YouTube advertising – whose responsibility is it anyway?

YouTube for Kids logoYouTube ads have been much debated in the past few weeks. First, there was Jamie Oliver’s company telling vloggers like Zoella and Alfie Deyes to be more circumspect in the placement of the ads that appear before, during or alongside their videos by putting agreements in place to stop junk food ads being associated with their content.

This strikes me as bizarre: Jamie Oliver’s Food Tube obviously has a good relationship with YouTube and the company can clearly set their own terms. You would assume YouTube’s star vloggers might be in a similarly strong position (although – and I am no expert – I would imagine a large, international company like Jamie Oliver’s probably has a bigger pool of staff to liaise with Google on such things, compared with the individual vloggers and their support teams.)

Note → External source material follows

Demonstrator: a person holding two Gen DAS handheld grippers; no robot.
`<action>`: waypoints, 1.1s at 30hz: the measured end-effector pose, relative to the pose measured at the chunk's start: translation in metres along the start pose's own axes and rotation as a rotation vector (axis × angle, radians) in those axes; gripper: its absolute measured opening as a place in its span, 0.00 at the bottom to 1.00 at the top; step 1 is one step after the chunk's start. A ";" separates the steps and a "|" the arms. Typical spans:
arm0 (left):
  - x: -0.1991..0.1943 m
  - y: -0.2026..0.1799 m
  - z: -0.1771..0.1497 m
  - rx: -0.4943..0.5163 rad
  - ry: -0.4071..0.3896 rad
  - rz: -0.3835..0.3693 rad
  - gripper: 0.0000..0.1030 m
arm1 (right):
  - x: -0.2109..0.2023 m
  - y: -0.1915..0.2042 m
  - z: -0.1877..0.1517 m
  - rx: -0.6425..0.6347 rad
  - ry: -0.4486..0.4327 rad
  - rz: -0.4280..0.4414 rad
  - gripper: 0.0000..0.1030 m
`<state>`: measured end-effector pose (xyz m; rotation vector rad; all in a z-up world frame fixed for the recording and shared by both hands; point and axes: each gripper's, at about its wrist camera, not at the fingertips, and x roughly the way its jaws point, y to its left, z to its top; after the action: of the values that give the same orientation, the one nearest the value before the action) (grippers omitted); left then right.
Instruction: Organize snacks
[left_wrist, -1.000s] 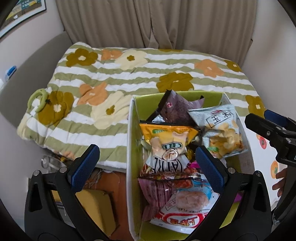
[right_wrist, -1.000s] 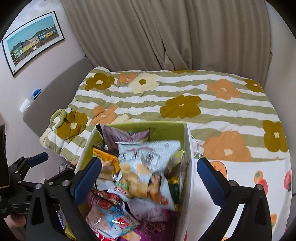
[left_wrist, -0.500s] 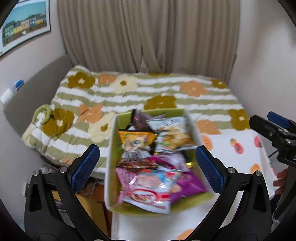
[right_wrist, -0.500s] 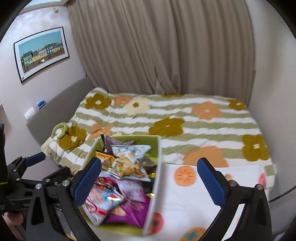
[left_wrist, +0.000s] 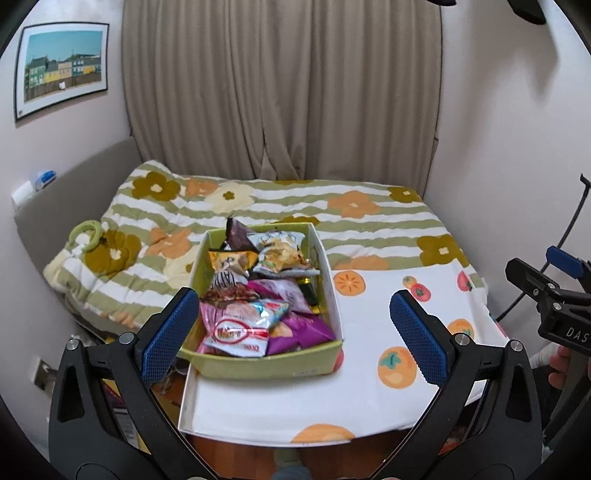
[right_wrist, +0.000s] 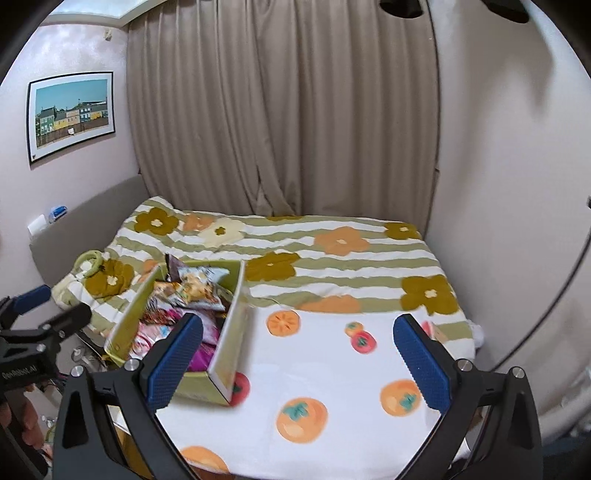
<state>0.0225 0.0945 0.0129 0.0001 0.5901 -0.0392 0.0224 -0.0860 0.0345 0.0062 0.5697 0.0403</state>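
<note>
Both pairs of fingers stand wide apart and hold nothing. The left gripper hangs above the near end of the green box, its blue pads framing the snack packets from above. The right gripper hovers further right, over the bare part of the white bench printed with orange fruit; its left pad overlaps the box only in the line of sight.

The box sits at the left side of the bench, long axis running near to far, and all the snacks in view lie inside it. No packet is on the bench top or on the striped flowered bedspread beyond it. Judging from that, gathering looks done or nearly so; the packets are heaped loosely and overlapping rather than lined up, so neatening may be what is left, if anything.

Counts: one box; two grippers. The packets number about eight as far as the overlap allows: a red and white bag nearest, a purple bag beside it on the right, a pink one behind, a reddish-brown one, a striped one, an orange bag, a pale chip bag and a dark brown bag at the far end. More may lie hidden beneath.
</note>
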 end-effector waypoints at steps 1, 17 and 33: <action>-0.002 -0.003 -0.002 0.003 -0.002 0.002 0.99 | -0.003 -0.002 -0.004 0.001 -0.002 -0.011 1.00; -0.018 -0.019 -0.009 0.024 -0.029 0.001 0.99 | -0.021 -0.014 -0.021 0.026 -0.024 -0.029 1.00; -0.015 -0.019 -0.010 0.022 -0.024 0.006 0.99 | -0.023 -0.011 -0.021 0.023 -0.023 -0.030 1.00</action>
<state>0.0041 0.0764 0.0129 0.0229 0.5653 -0.0400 -0.0076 -0.0984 0.0288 0.0207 0.5475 0.0040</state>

But even assuming Gleam’s roster of social talent could forge such agreements with YouTube, what about the many, many other content providers – a lot of whom create content aimed at children and young teens, which is the central point in the complaint against vloggers with their mostly teenage audiences – who can’t leverage such pressure? Why is it the responsibility of the individual, group or even company of creators to ensure the ads that are shown against content is appropriate for their audience? The Independent’s report said it was “clear that the adverts [shown on vloggers’ accounts] would not pass regulations for broadcast on television set up by the Advertising Standard Authority.” But surely, surely, it’s up to YouTube to work to ensure that the ads placed by other content providers are shown on the appropriate channels?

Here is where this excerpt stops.